- Promotional artwork.
- Developer: Icehole Games
- Publishers: Icehole Games (Digital) AVE (GR/CY/BG/RO: Physical) Avanquest (UK: Physical) UIE (DE: Physical) Strategy First (Steam)
- Producer: Thanasis Triantafillou
- Designers: Thanasis Triantafillou Konstantinos Mavrikis
- Programmer: Kostas Kladis
- Artists: Giannis Magas Vishy Moghan Zacharias Psarakis
- Composer: Dimitris Plagiannis
- Platforms: Microsoft Windows; OS X;
- Release: GRC: 17 March 2010;
- Genre: Turn-based strategy
- Mode: Single-player

= Us and Them − Cold War =

2010 turn-based strategy video game

Us and Them - Cold War is a turn-based strategy video game developed and published by Greek game developer Icehole Games in 2010. The game is set during the Cold War period, where players control either the American CIA or the Soviet KGB organization, and attempt to achieve territorial, ideological and influence expansion for their side, while simultaneously trying to destabilize the opposition by orchestrating espionage activities around the world.

== Gameplay ==
The player can select between two campaigns, either the Communist campaign, where the player takes control of the Soviet KGB, or the Capitalist campaign, in which the player takes command of the American CIA. Each campaign starts at January 1, 1960, and the player's goal is to develop networks of spies and special agents to the various countries around the world and, through various acts of subterfuge, sway their governments to the chosen superpower's particular political ideology.

Apart from managing their network of spies and agents, players are also tasked with managing a variety of resources to gain prestige points. These resources include space program achievements, nuclear arms development, technology and spy gadget research, money and energy. Further, players may deploy a series of special strategies based on real-life concepts from the Cold War, such as Domino theory, the Iron Curtain and the “Communist sandwich”, while random, in-game events based on actual Cold War events will occur, and require the player's response.

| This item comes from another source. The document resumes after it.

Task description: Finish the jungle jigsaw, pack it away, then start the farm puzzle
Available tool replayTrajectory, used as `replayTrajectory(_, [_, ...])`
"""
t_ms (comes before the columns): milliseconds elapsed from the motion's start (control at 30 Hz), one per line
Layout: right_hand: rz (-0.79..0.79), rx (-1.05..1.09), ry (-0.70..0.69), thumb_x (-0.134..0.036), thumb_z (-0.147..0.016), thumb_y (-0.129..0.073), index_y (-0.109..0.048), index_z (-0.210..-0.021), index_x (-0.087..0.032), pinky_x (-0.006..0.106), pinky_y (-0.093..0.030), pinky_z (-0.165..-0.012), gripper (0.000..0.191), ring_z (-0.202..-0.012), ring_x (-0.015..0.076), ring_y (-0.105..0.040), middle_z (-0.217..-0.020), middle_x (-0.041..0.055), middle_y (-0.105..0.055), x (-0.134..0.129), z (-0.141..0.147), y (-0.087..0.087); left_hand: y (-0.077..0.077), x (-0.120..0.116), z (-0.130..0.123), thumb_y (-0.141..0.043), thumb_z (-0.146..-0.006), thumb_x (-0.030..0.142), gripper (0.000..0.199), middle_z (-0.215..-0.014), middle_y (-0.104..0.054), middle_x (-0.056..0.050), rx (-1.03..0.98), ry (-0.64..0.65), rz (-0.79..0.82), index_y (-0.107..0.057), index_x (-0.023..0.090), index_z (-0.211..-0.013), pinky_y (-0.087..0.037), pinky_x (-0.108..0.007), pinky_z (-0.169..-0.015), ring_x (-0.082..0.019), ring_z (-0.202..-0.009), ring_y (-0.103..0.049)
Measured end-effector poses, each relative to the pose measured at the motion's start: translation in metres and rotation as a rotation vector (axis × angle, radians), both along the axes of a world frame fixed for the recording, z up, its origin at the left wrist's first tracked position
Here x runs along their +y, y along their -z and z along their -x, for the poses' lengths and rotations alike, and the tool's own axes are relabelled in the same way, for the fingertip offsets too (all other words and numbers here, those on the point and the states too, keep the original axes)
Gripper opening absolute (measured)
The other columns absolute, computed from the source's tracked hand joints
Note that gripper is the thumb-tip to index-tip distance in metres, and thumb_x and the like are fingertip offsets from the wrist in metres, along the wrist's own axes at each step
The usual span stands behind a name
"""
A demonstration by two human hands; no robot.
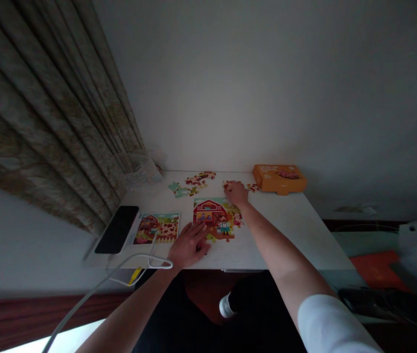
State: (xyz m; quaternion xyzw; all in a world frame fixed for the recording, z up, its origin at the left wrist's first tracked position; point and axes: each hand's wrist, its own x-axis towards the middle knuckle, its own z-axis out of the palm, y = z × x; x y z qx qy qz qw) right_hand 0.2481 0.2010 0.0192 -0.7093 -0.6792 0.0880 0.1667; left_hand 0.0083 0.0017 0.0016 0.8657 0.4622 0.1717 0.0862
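Because the part-built puzzle lies loose in the middle of the table, we would worry most about a careless sweep of a hand breaking its ragged edge apart. Our left hand is open, fingers spread, with the fingertips over the puzzle's lower-left edge, so pressing or sliding it could shift the pieces there. Our right hand reaches past the puzzle to the far side, fingers curled down onto loose pieces; we cannot tell whether it grips one.

The white cable loops close to our left wrist and could snag, dragging the picture card or the phone beside it. Pieces near the far edge could also slip behind the table, and the dim light makes their small shapes hard to read.

Counting, we find two hands, one puzzle, one card, one phone and one orange box at the far right corner. Loose pieces lie in about four groups along the far side: a green group, a red-and-yellow run, the group under our right hand and a small one by the box. We cannot count them singly, as some overlap and they are too small to separate.
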Motion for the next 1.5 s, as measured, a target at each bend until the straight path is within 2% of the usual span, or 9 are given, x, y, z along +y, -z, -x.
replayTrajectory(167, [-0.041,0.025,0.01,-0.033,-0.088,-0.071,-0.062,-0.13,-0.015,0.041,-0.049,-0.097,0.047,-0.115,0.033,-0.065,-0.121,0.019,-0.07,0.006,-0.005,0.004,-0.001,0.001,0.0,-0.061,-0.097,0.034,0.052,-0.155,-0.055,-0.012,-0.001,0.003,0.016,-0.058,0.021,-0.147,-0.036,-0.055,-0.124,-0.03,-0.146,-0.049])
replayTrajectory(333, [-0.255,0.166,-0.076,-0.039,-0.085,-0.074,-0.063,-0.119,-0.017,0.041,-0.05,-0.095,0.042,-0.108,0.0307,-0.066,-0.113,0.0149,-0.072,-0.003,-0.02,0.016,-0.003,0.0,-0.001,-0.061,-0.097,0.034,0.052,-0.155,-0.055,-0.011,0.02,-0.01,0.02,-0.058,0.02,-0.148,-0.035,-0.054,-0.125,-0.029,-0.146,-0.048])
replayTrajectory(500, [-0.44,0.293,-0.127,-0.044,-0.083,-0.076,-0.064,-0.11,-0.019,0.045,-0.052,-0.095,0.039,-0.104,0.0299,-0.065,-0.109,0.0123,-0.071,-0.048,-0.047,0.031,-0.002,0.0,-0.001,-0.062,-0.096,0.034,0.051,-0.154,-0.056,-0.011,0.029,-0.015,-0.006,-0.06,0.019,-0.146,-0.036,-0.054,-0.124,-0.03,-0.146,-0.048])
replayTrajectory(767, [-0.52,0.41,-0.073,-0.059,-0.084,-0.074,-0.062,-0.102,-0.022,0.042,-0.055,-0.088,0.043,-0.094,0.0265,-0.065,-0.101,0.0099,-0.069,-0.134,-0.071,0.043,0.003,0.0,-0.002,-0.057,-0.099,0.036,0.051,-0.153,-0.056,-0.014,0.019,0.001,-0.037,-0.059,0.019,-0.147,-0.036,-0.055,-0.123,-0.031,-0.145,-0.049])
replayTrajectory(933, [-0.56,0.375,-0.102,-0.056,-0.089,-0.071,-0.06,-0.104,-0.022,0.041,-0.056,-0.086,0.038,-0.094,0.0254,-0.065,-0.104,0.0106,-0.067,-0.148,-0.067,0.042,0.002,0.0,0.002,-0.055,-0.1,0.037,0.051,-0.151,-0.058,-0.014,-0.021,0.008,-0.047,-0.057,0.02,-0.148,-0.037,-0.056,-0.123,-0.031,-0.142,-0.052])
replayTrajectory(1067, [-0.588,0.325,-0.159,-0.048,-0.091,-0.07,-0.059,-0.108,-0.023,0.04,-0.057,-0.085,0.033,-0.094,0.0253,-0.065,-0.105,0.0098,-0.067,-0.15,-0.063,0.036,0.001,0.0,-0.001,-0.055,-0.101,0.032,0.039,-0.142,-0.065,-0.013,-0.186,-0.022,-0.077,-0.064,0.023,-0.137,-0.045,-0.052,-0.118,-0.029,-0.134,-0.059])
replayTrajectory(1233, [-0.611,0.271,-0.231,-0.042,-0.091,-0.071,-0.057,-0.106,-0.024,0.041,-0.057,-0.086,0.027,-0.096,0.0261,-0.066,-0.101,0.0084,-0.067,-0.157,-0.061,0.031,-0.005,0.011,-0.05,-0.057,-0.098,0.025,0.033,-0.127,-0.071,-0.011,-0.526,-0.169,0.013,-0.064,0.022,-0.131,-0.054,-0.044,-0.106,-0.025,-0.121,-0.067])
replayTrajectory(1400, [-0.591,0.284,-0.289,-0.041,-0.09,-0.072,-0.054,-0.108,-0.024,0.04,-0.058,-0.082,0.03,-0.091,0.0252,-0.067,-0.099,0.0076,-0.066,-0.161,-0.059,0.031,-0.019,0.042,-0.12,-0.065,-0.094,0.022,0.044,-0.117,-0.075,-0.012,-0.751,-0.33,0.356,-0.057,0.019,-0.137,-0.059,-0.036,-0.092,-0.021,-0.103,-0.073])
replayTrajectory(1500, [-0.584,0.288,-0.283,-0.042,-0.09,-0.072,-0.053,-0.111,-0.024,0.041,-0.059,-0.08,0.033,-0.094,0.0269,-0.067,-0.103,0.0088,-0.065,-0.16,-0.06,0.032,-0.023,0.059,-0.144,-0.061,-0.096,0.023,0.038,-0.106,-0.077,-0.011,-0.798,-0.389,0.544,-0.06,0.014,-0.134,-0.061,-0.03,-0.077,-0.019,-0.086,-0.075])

Each campaign features a number of heroes, each one corresponding to a prominent figure in the years of the Cold War, allowing players to use their influence towards swaying governments to their side. The Communist campaign begins with the player gaining access to Ernesto “Che” Guevara, Mao Ze Dong and Fidel Castro, while the Capitalist campaign starts with J. Edgar Hoover, Henry Kissinger and the Pope. Additional heroes are introduced for each side as the game progresses.

== Release ==
Us and Them was released in digital form by Icehole on March 17, 2010, with a limited physical release being planned for Greece, Cyprus, Bulgaria and Romania by Audio Visual Enterprises. Icehole made a five hour limited demo available for players to try out the game prior to its purchase. A free expansion pack titled “Heroes Bonanza” was made available by Icehole in November 2010, adding several new heroes to the game.

In 2011, the game was made available on Avanquest's GSP Click & Play label, while a German version was distributed by United Independent Entertainment GmbH in 2013.